# [Data segment]
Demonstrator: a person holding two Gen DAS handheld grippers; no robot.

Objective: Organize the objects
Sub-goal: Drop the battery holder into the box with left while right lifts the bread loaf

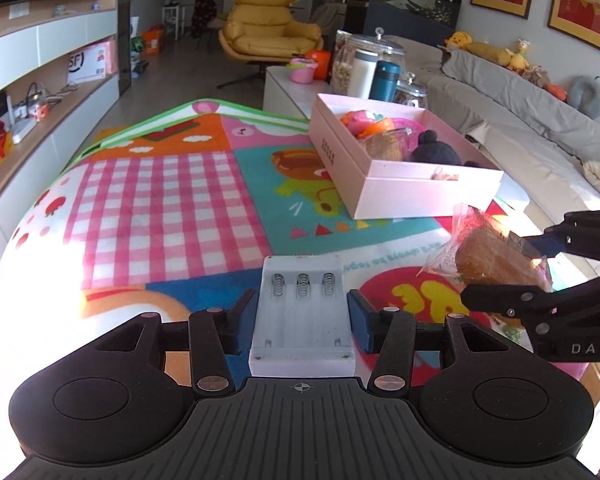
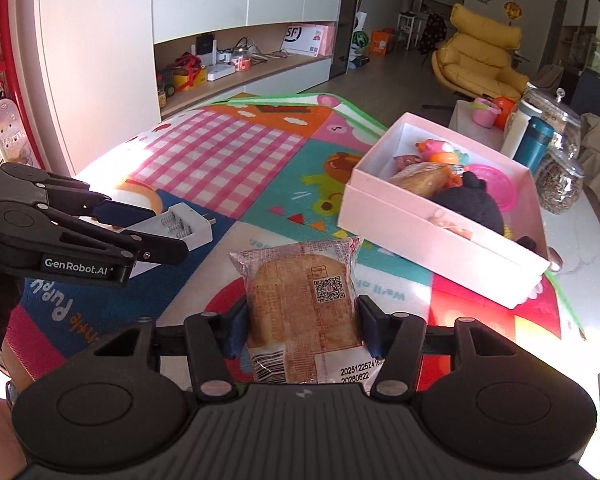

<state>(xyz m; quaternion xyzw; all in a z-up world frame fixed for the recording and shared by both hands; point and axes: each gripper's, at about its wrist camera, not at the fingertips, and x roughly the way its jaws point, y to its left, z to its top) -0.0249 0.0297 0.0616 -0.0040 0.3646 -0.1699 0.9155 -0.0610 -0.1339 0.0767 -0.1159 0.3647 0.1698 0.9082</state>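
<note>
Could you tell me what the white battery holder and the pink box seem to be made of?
Battery holder: likely matte moulded plastic, with metal coil springs. Pink box: probably smooth matte cardboard, judging by its thin, folded, straight walls.

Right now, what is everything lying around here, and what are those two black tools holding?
battery charger: one, white, held above the mat
wrapped bread: one, brown in clear wrapper, held above the mat
pink box: one, open, on the mat, holding toys, a black plush and another wrapped bread
play mat: one, multicoloured, underneath everything
glass jars: two, clear, behind the box
armchair: one, yellow, far back
left hand-held gripper: black, shut on the charger
right hand-held gripper: black, shut on the bread
</note>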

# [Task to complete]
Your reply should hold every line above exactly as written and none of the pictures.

# [Solution to this problem]
Demonstrator: a person holding two Gen DAS handheld grippers; no robot.

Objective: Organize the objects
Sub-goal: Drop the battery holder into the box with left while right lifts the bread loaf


<state>(xyz m; quaternion xyzw; all in a z-up world frame fixed for the recording and shared by both hands; point and axes: each gripper's, at about its wrist camera, not at the fingertips, and x roughly the way its jaws point, y to its left, z to its top) -0.0249 0.0297 0.0616 -0.0040 0.3646 -0.1699 0.9155 -0.0610 -0.1339 0.0767 -0.1159 0.3647 0.1698 0.9082</state>
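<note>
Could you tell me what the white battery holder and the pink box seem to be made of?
Battery holder: likely matte moulded plastic, with metal coil springs. Pink box: probably smooth matte cardboard, judging by its thin, folded, straight walls.

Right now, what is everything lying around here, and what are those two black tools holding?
battery charger: one, white, held above the mat
wrapped bread: one, brown in clear wrapper, held above the mat
pink box: one, open, on the mat, holding toys, a black plush and another wrapped bread
play mat: one, multicoloured, underneath everything
glass jars: two, clear, behind the box
armchair: one, yellow, far back
left hand-held gripper: black, shut on the charger
right hand-held gripper: black, shut on the bread
</note>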

That covers the exercise completely.